« On dirait que tout va bien »
C’est souvent ce que l’on entend.
À l’école, au travail, en famille, la personne semble intégrée, compétente, adaptée. Elle respecte les règles, répond aux attentes, ne fait pas de vagues.
Et pourtant, à l’intérieur, l’effort est constant.
Le masquage (ou masking) désigne l’ensemble des stratégies conscientes ou inconscientes mises en place pour cacher ses difficultés et se conformer aux normes sociales. Il permet de « tenir », mais il a un coût psychique élevé.
Masquer, c’est apprendre à faire semblant
Masquer ne signifie pas mentir.
Cela signifie s’ajuster en permanence pour éviter le rejet, l’incompréhension ou la stigmatisation.
Concrètement, cela peut vouloir dire :
- forcer le contact visuel alors qu’il est inconfortable,
- sourire au bon moment, même sans en comprendre la raison,
- imiter les comportements des autres pour paraître « normal »,
- réprimer des besoins sensoriels ou de solitude,
- cacher sa fatigue ou son incompréhension.
Ces ajustements deviennent parfois si automatiques que la personne ne sait plus comment faire autrement.
À l’adolescence : apprendre à se fondre
Chez les adolescents avec un TSA, le masquage commence souvent tôt, parfois dès l’entrée au collège.
Ils comprennent rapidement que certaines réactions attirent l’attention ou les critiques. Ils apprennent alors à :
- se taire plutôt que poser une question,
- rire avec les autres pour ne pas se faire remarquer,
- accepter des situations inconfortables pour rester inclus,
- rentrer à la maison épuisés sans savoir pourquoi.
Un adolescent peut dire :
« À l’école je fais semblant, mais à la maison je n’en peux plus »
Le masquage protège socialement, mais il empêche souvent l’adolescent d’être compris et soutenu.
À l’âge adulte : être adapté… en permanence
Chez l’adulte, le masquage est souvent très élaboré.
Il permet de travailler, de gérer des responsabilités, d’avoir une vie sociale apparemment stable.
Mais cette adaptation permanente entraîne :
- une fatigue chronique,
- une perte de repères identitaires,
- l’impression de ne jamais être vraiment soi,
- parfois une anxiété diffuse ou un épuisement soudain.
Beaucoup disent :
« Je sais très bien faire ce qu’on attend de moi, mais je ne sais plus ce que moi j’attends »
Quand le masquage dure trop longtemps, il peut mener à un effondrement, parfois brutal.

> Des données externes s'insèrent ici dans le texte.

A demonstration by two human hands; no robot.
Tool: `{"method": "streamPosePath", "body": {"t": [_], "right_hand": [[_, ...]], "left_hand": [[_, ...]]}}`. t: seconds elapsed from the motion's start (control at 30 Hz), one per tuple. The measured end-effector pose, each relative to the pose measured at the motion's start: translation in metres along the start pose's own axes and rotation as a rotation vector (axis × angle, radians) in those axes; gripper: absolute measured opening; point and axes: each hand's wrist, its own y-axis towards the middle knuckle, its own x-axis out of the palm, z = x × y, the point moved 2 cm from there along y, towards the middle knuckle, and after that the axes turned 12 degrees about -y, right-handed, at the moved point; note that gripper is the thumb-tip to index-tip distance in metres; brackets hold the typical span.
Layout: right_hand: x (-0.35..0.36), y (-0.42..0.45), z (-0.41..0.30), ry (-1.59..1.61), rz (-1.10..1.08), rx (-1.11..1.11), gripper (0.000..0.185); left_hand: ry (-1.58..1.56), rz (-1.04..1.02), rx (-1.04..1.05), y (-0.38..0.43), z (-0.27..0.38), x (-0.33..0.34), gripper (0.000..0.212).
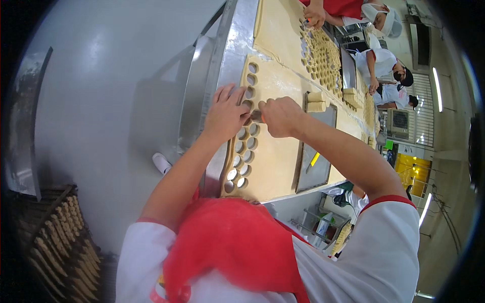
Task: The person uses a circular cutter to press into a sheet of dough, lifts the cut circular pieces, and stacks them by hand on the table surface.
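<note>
My right hand [282, 116] grips a round metal cutter [257, 116] with an orange part showing, low over a thick sheet of pale dough [276, 151]. Beside it, my left hand [226, 113] rests at the dough's edge with fingers spread and curved, thumb near the cutter. Its palm side is hidden, so whether it holds anything cannot be told. Round holes [251, 143] run along that edge in two rows on the near side and one row beyond my hands. Metal shows through several of them.
Right of the dough, a metal tray [318, 170] holds a yellow-handled tool [313, 161] and stacked dough rounds [316, 102]. Farther off, a co-worker's hand [315, 16] works over perforated dough [322, 57]. The steel table's edge [212, 75] borders the floor. A rack with filled trays [64, 242] stands lower left.
</note>
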Motion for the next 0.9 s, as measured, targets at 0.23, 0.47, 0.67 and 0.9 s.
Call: {"method": "streamPosePath", "body": {"t": [0.23,0.47,0.67,0.9], "right_hand": [[0.009,0.013,-0.005,0.04,-0.079,0.007,0.028],[0.0,0.014,0.003,0.204,-0.109,0.222,0.046],[-0.004,-0.015,0.03,0.27,-0.054,0.237,0.056],[-0.005,-0.013,0.026,0.052,-0.019,0.217,0.061]], "left_hand": [[-0.009,-0.002,0.01,-0.003,0.003,-0.002,0.014],[-0.019,0.064,0.022,-0.001,-0.001,-0.002,0.014],[0.011,0.051,0.027,0.0,-0.002,-0.001,0.014],[-0.005,0.032,0.009,-0.002,0.0,0.001,0.013]]}}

Pourquoi le masquage est si coûteux
Masquer demande une attention constante :
- analyser les réactions des autres,
- corriger ses propres comportements,
- anticiper les erreurs possibles.
Ce travail interne est invisible, mais il consomme énormément d’énergie.
À long terme, il peut entraîner :
- une déconnexion de ses besoins,
- une difficulté à ressentir ses limites,
- une confusion entre adaptation et effacement de soi.
La personne n’est pas moins autiste parce qu’elle masque.
Elle est simplement plus fatiguée.
Le lien entre l’adolescent qui masque et l’adulte épuisé
De nombreux adultes identifiés tardivement reconnaissent, en regardant en arrière, qu’ils ont masqué dès l’adolescence.
Ce qu’ils ont appris à cacher jeunes :
- leur surcharge,
- leur incompréhension,
- leur besoin de retrait,
ils l’ont souvent continué à l’âge adulte, jusqu’à l’épuisement.
Reconnaître le masquage chez un adolescent aujourd’hui permet de :
- réduire la pression,
- éviter une suradaptation précoce,
- préserver la santé psychique future.
Rendre visible l’invisible
Mettre des mots sur le masquage est souvent un soulagement.
Cela permet de comprendre que :
- la fatigue n’est pas exagérée,
- les difficultés ne sont pas imaginaires,
- l’adaptation a un prix.
Rendre visible l’invisible ouvre la voie à des ajustements plus respectueux, tant pour la personne concernée que pour son entourage.
Conclusion – Être soi sans s’épuiser
Le masquage permet de tenir, mais il ne permet pas de se reposer.
À long terme, il fragilise.
Apprendre à reconnaître, réduire et ajuster le masquage, à l’adolescence comme à l’âge adulte, est un enjeu majeur pour préserver l’équilibre et la santé psychique.